* INFORMATION SHOWN:
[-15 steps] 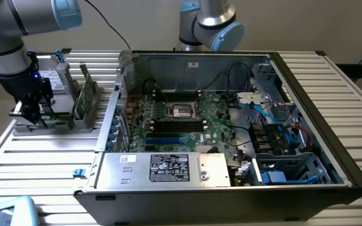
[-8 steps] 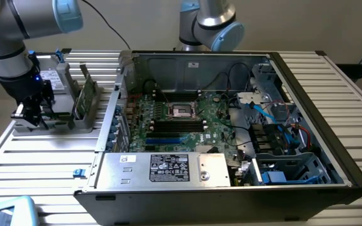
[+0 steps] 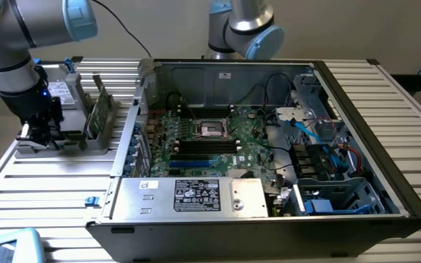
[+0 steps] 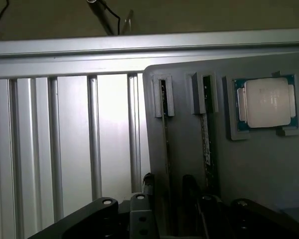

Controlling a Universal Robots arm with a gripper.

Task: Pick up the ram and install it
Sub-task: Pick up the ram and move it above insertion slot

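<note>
A plain beige wall (image 3: 357, 27) stands behind a slatted silver metal table (image 3: 42, 186) under even, soft light.

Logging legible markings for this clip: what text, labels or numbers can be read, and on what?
None can be read.
Black label on the power supply: print too small.
White sticker beside it: blurred.
Processor lid: no legible marking.

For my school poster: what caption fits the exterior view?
Robot gripper down at the holder, near a ram, beside the open computer.
</note>
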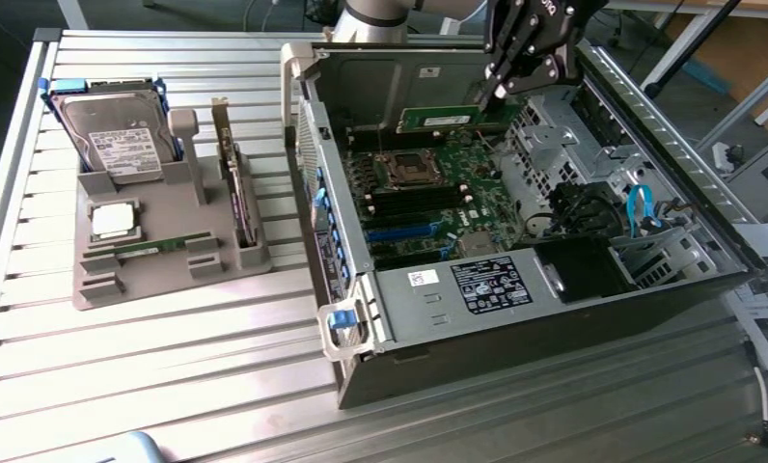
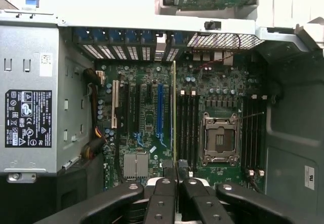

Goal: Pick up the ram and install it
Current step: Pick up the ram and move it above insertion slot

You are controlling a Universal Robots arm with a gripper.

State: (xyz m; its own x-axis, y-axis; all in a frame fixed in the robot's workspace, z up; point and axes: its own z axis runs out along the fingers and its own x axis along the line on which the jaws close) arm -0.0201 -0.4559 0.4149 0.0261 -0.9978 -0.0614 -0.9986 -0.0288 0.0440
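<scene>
The ram (image 1: 452, 118), a narrow green stick with a white label, hangs level over the back of the open computer case (image 1: 538, 318). My gripper (image 1: 500, 96) is shut on the stick's end toward the exterior view's right. In the wrist view the ram (image 2: 174, 107) shows edge-on as a thin line running out from between my fingertips (image 2: 167, 181). It lines up over the motherboard (image 2: 147, 113), between the blue slot (image 2: 160, 110) and the black memory slots (image 2: 188, 123) beside the empty CPU socket (image 2: 220, 140). The stick is above the board and touches no slot.
A grey parts tray (image 1: 165, 280) at the exterior view's left holds a hard drive (image 1: 121, 135), an upright expansion card (image 1: 238, 188), a CPU (image 1: 111, 220) and a small green stick (image 1: 140, 248). The case walls, drive cage (image 1: 564, 145) and blue cable (image 1: 638, 207) close in around the board.
</scene>
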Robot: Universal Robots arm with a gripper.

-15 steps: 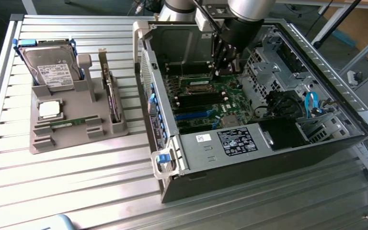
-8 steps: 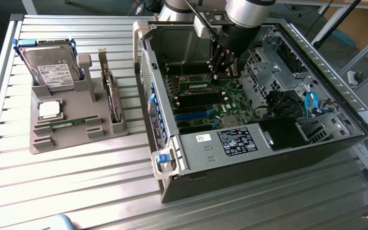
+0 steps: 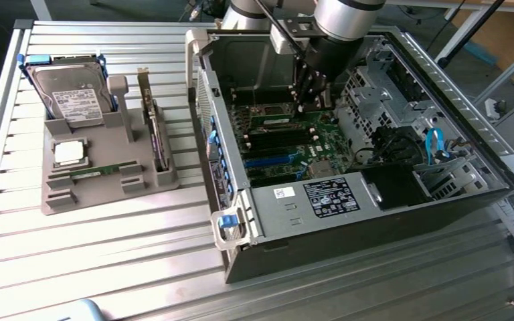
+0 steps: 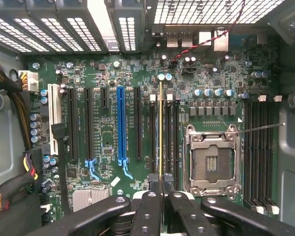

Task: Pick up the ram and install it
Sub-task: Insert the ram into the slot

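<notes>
My gripper (image 4: 161, 186) is shut on the ram (image 4: 161, 128). In the wrist view the ram is edge-on, a thin gold-edged strip hanging over the black memory slots (image 4: 168, 132) beside the empty processor socket (image 4: 211, 158). In the exterior view the gripper (image 3: 310, 93) reaches down inside the open computer case (image 3: 239, 200), just above the green motherboard (image 3: 293, 137). I cannot tell whether the stick touches a slot.
On the exterior view's left, a grey holder (image 3: 105, 190) carries a hard drive (image 3: 71, 93), a silver processor chip (image 3: 69, 152), an upright expansion card (image 3: 154, 127) and a second ram stick (image 3: 92, 172). Case walls, drive cages (image 3: 373, 87) and cables (image 3: 434, 144) surround the gripper.
</notes>
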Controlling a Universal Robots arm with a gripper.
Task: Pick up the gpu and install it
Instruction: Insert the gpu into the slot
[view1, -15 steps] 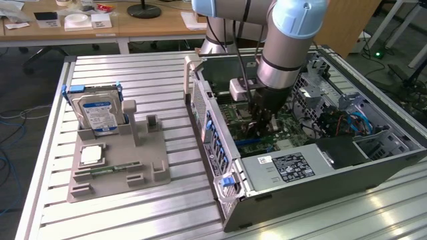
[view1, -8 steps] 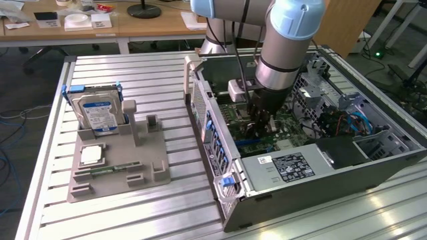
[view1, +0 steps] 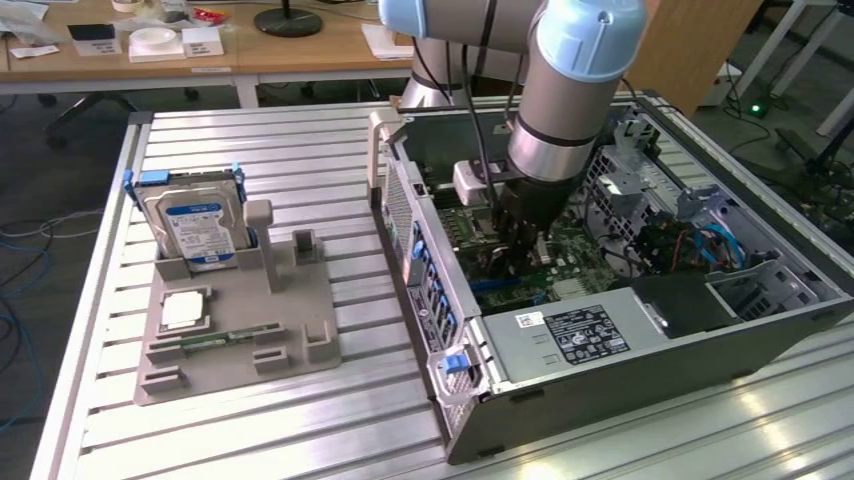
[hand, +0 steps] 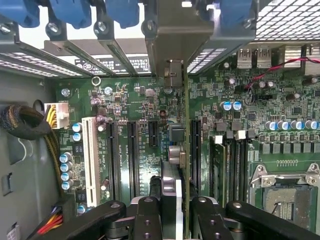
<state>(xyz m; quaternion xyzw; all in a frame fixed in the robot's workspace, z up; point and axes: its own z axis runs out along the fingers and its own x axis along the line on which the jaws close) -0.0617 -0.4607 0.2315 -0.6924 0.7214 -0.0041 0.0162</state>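
Wrist view has my gripper (hand: 170, 210) clenched on the gpu (hand: 172, 150), held edge-on directly below it over the motherboard (hand: 125, 100) slots; I judge insertion underway, needing careful alignment with a slot.

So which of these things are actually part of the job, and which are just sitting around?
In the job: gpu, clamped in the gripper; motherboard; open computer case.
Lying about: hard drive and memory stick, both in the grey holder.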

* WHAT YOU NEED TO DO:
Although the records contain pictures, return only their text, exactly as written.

* RESPONSE TO THE EXERCISE:
[-15 steps] 
[-8 steps] 
[+0 steps] 
[+0 steps] 

Controlling a Universal Robots arm with a gripper.

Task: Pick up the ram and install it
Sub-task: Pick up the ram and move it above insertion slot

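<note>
A plain beige wall (image 3: 357, 27) stands behind a slatted silver metal table (image 3: 42, 186) under even, soft light.

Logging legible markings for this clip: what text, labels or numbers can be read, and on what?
None can be read.
Black label on the power supply: print too small.
White sticker beside it: blurred.
Processor lid: no legible marking.

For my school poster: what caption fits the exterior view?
Robot gripper down at the holder, near a ram, beside the open computer.
</note>
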
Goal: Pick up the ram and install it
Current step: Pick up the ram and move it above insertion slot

You are controlling a Universal Robots arm with a gripper.

State: (xyz m; its own x-axis, y-axis; all in a frame fixed in the robot's workspace, z up; point and axes: its own z axis runs out along the fingers and its own x axis along the line on which the jaws close) arm -0.0201 -0.4559 0.4149 0.0261 -0.9978 -0.0614 -0.9986 -0.0288 0.0440
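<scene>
The ram (image 1: 452, 118), a narrow green stick with a white label, hangs level over the back of the open computer case (image 1: 538, 318). My gripper (image 1: 500, 96) is shut on the stick's end toward the exterior view's right. In the wrist view the ram (image 2: 174, 107) shows edge-on as a thin line running out from between my fingertips (image 2: 167, 181). It lines up over the motherboard (image 2: 147, 113), between the blue slot (image 2: 160, 110) and the black memory slots (image 2: 188, 123) beside the empty CPU socket (image 2: 220, 140). The stick is above the board and touches no slot.
A grey parts tray (image 1: 165, 280) at the exterior view's left holds a hard drive (image 1: 121, 135), an upright expansion card (image 1: 238, 188), a CPU (image 1: 111, 220) and a small green stick (image 1: 140, 248). The case walls, drive cage (image 1: 564, 145) and blue cable (image 1: 638, 207) close in around the board.
</scene>
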Robot: Universal Robots arm with a gripper.

-15 steps: 
-8 steps: 
+0 steps: 
+0 steps: 

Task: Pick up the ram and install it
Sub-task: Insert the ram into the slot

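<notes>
My gripper (image 4: 161, 186) is shut on the ram (image 4: 161, 128). In the wrist view the ram is edge-on, a thin gold-edged strip hanging over the black memory slots (image 4: 168, 132) beside the empty processor socket (image 4: 211, 158). In the exterior view the gripper (image 3: 310, 93) reaches down inside the open computer case (image 3: 239, 200), just above the green motherboard (image 3: 293, 137). I cannot tell whether the stick touches a slot.
On the exterior view's left, a grey holder (image 3: 105, 190) carries a hard drive (image 3: 71, 93), a silver processor chip (image 3: 69, 152), an upright expansion card (image 3: 154, 127) and a second ram stick (image 3: 92, 172). Case walls, drive cages (image 3: 373, 87) and cables (image 3: 434, 144) surround the gripper.
</notes>
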Controlling a Universal Robots arm with a gripper.
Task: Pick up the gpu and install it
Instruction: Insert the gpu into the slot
[view1, -15 steps] 
[view1, -8 steps] 
[view1, +0 steps] 
[hand, +0 steps] 
<state>(xyz m; quaternion xyzw; all in a frame fixed in the robot's workspace, z up; point and axes: its own z axis runs out along the fingers and its own x axis along the line on which the jaws close) -0.0617 -0.4607 0.2315 -0.6924 0.7214 -0.0041 0.0162</state>
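Wrist view has my gripper (hand: 170, 210) clenched on the gpu (hand: 172, 150), held edge-on directly below it over the motherboard (hand: 125, 100) slots; I judge insertion underway, needing careful alignment with a slot.

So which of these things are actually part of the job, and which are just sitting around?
In the job: gpu, clamped in the gripper; motherboard; open computer case.
Lying about: hard drive and memory stick, both in the grey holder.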

There is nothing more to this exercise.